Starting in the summer of 1930, weather conditions changed for the worse across the Great Plains—a region occupying the middle expanse of the contiguous U.S. marked by flat, relatively arid farmland and temperate climate. Rainfall hit record lows, with the growing season gains in the climatically favorable 1920s insufficient to offset the rapidly swelling shortfall. When drought eventually set in, the windswept grasslands eroded and the topsoil moldered into thin films of dust. As one of the windiest regions of the country, high-energy winds swept across the Plains, lifting the dusty particulate matter and carrying it as far east as New York City and Washington, D.C. With the breadbasket desiccated and an already depressed economy exacerbated, more than three million Great Plains natives vacated west in search of work and better conditions.

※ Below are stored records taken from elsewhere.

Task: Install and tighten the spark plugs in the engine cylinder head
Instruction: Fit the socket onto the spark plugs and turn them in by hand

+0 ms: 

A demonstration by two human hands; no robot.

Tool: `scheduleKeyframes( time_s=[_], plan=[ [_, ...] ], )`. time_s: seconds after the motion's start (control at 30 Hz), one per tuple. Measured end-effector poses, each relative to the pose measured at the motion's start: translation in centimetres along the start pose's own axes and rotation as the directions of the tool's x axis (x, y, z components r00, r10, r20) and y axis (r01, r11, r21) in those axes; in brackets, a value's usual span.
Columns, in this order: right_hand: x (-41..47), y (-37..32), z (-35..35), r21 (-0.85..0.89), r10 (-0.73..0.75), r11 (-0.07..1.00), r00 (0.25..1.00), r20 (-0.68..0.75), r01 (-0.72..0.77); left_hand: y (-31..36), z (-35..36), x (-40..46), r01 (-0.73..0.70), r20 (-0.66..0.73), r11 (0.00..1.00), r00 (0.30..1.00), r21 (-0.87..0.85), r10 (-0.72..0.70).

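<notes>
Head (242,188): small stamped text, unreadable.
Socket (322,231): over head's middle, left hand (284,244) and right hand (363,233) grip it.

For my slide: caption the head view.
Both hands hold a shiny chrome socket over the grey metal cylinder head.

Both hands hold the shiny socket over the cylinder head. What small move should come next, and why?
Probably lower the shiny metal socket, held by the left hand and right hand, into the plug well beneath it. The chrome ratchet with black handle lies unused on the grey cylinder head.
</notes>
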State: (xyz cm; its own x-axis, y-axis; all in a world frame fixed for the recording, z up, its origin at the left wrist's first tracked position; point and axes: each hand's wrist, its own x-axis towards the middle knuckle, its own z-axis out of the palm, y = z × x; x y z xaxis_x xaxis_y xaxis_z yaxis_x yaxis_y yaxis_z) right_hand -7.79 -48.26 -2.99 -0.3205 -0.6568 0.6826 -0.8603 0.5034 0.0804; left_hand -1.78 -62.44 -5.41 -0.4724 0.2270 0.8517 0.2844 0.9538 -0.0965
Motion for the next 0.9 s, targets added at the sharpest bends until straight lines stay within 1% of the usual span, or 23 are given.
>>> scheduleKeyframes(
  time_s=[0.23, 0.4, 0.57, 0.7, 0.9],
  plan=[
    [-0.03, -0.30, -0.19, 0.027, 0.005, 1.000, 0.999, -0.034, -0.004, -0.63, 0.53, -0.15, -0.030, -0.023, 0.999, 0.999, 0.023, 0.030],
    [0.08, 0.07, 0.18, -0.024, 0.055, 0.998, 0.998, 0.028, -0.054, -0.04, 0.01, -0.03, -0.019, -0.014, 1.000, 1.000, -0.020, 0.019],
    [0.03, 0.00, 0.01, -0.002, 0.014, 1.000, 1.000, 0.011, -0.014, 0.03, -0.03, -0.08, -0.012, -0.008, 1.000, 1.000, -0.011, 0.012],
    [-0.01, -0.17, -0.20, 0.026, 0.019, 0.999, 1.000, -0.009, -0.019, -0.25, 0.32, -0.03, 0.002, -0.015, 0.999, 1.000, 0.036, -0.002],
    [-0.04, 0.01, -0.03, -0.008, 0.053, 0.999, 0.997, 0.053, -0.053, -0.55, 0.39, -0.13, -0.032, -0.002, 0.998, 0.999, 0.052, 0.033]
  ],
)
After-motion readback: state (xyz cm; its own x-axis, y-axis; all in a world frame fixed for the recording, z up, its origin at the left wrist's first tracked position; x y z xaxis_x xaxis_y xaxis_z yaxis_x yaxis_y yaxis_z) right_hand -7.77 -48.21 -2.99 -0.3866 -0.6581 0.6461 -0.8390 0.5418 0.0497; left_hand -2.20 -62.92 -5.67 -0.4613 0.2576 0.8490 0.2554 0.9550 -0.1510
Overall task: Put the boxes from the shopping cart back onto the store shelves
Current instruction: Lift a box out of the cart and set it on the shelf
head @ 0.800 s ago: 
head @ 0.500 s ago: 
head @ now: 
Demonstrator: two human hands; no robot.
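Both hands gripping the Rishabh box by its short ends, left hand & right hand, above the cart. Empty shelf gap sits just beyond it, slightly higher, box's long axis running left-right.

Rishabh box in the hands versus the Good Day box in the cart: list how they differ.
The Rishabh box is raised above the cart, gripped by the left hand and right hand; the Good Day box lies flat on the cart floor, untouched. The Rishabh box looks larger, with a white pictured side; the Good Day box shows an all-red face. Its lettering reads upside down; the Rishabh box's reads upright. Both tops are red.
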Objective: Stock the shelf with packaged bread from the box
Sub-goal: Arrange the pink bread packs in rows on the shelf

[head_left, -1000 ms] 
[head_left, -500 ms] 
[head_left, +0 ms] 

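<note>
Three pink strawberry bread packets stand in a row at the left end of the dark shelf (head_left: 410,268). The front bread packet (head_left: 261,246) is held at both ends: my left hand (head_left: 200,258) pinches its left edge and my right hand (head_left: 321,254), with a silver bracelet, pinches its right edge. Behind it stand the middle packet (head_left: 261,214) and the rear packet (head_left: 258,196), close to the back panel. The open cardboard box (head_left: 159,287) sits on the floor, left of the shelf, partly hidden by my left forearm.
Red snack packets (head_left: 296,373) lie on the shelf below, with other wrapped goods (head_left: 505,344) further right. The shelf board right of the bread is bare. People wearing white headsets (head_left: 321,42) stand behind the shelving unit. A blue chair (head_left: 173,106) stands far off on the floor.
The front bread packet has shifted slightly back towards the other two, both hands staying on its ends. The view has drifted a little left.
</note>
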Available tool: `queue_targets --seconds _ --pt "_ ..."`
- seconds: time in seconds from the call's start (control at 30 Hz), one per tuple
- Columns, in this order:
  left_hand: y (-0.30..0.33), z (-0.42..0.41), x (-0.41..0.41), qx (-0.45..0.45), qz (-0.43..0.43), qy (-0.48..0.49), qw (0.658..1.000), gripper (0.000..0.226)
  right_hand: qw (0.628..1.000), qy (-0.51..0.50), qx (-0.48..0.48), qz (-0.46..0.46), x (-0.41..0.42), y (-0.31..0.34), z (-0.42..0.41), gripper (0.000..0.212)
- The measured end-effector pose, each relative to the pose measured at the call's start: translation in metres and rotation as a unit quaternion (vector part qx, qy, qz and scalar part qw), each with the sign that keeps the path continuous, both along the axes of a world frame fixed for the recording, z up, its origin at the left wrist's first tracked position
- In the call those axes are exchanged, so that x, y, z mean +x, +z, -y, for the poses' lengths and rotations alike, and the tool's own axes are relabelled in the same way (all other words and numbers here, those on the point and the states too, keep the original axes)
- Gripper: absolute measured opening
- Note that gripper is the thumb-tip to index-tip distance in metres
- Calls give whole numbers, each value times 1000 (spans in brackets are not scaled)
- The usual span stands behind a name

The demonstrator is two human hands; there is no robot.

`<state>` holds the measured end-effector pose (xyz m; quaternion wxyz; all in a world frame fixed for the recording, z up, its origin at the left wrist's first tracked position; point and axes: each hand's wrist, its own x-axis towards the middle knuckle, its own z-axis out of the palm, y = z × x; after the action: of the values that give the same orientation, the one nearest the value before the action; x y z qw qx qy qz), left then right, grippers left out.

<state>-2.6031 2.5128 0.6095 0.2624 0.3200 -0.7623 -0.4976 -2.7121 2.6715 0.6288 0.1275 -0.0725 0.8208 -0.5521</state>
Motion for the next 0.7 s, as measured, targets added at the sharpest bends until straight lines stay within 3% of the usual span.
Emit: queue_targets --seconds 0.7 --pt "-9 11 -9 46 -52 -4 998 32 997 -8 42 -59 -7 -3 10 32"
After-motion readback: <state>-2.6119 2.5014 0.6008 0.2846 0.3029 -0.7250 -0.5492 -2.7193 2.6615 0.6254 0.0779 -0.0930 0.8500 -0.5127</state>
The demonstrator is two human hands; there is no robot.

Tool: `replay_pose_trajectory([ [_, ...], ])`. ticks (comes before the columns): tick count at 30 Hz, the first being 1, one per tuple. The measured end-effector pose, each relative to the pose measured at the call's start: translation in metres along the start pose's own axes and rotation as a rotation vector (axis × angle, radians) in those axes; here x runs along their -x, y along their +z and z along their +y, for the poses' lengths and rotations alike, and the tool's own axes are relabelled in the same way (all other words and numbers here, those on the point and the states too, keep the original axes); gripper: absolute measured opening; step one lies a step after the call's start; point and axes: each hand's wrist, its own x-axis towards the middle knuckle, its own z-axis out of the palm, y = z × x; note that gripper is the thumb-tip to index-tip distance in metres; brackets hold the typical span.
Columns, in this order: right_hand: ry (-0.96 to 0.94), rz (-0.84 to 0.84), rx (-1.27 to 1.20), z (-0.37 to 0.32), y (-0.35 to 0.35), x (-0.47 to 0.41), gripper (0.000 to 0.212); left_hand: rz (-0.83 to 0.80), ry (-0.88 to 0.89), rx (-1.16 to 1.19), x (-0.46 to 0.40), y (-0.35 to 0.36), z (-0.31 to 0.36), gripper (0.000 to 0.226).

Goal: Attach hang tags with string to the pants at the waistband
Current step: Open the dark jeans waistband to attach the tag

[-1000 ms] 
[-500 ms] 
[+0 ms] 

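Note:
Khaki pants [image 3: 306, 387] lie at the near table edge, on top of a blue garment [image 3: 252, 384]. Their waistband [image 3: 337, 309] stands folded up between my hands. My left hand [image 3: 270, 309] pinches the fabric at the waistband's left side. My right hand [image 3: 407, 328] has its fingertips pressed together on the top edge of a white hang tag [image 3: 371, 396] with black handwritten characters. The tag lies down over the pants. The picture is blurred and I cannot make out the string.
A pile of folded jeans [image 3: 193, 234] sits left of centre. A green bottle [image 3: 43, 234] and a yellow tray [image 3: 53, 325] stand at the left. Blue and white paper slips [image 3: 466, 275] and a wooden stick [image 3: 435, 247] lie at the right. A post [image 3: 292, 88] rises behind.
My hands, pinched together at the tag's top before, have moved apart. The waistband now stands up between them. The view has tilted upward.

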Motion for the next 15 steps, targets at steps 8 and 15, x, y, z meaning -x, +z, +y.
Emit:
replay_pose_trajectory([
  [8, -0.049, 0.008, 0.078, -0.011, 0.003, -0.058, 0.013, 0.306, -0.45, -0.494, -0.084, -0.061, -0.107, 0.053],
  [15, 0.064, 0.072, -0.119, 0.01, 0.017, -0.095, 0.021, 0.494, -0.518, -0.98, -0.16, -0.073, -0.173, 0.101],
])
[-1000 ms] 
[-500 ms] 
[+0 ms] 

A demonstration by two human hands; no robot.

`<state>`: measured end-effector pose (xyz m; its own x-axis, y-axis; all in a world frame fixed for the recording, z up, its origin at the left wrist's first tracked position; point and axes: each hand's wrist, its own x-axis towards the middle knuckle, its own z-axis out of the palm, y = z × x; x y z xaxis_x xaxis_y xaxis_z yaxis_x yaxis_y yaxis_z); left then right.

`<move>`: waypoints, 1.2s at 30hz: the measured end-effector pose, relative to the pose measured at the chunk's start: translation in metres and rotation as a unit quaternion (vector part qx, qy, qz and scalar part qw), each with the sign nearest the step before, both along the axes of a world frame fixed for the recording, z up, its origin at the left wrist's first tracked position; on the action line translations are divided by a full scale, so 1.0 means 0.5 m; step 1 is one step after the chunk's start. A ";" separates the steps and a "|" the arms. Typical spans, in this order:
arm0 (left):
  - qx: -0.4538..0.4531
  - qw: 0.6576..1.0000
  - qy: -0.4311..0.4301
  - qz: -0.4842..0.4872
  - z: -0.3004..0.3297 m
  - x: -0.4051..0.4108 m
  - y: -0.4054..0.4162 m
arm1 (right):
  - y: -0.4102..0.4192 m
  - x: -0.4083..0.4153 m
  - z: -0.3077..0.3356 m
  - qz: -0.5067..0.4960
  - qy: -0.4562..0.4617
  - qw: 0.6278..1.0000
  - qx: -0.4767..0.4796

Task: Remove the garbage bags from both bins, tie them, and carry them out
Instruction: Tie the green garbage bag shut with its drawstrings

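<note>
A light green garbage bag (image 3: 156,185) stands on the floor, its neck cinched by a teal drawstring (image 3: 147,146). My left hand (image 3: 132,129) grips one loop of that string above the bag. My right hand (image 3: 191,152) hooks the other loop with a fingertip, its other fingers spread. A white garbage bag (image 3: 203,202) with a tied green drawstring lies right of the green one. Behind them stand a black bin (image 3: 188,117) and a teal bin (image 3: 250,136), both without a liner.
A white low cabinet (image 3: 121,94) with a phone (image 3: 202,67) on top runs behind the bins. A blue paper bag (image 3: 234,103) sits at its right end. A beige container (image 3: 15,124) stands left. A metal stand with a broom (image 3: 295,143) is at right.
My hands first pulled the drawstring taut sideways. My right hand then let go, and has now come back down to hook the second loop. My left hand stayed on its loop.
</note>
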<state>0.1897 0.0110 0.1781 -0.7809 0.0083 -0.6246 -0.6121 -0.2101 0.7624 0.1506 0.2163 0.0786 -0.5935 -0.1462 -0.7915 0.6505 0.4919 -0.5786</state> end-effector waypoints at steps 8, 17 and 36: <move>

It's a story that couldn't have waited any longer to be told. Initially working as a reporter on the abject conditions ripping through the American heartland, Steinbeck quickly became verklempt over the millions of Midwestern vagabonds forced out by the Dust Bowl. During multiple stints in the 1930s he witnessed the hardship firsthand in Visalia and Nipomo, where some five thousand able-bodied families, many from Oklahoma, were "not just hungry, but starving to death." Drawing on notes borrowed from the Farm Security Administration, Steinbeck recounts how government assistance was forestalled all down the line by oligarchic interests, in which the feudal-like dispositions of wealthy landowners and corporate farmers reigned wickedly over the lives of millions and ensured the deplorable conditions continued unabated.


 

The sting to his conscience over the crisis out West grew so sharp that The Grapes of Wrath burst from his pen in a mere 100 days. It was the culmination of many years of anger, unrest and passive advocacy, a literary opus that sought to throw light on the scourge of social inequality the way that Uncle Tom's Cabin paved the way for abolition.

Yet Steinbeck's novel is not a classic solely for its uncompromising portrayal of the era, but for its indefatigable cast that sets down roots in the reader's mind. The close-knit Joads are a microcosm of the tumult that swept the agricultural belt during the Great Depression, and they come across vibrantly as their sense of dignity, pride and sanity is tested at every turn. This is an unhappy novel with an unhappy ending that all but forces you to admire the unflagging resolve and indomitable spirit of the harried families that trudged across state borders in search of the most basic means of survival. As a battled generation in American history charges through fantastic adversity, Steinbeck's dramatis personae stand out as inspiration for us all.

Some have faulted the lyrical structure of the book, which alternates between narrative and meta-exposition, as amounting to tedious filler and interrupting the flow of the story. But this is much more than just a story; operating here are themes of history, of politics, of social structure and of human nature. The symbology of the chapters intervening the Joad plight serves as a means of expressing a national-historical mood through metaphor and helps ground the narrative in its larger context. In Steinbeck's hands it is an effective tool for digging through to these more open-ended themes and passing them down through the coffers of history.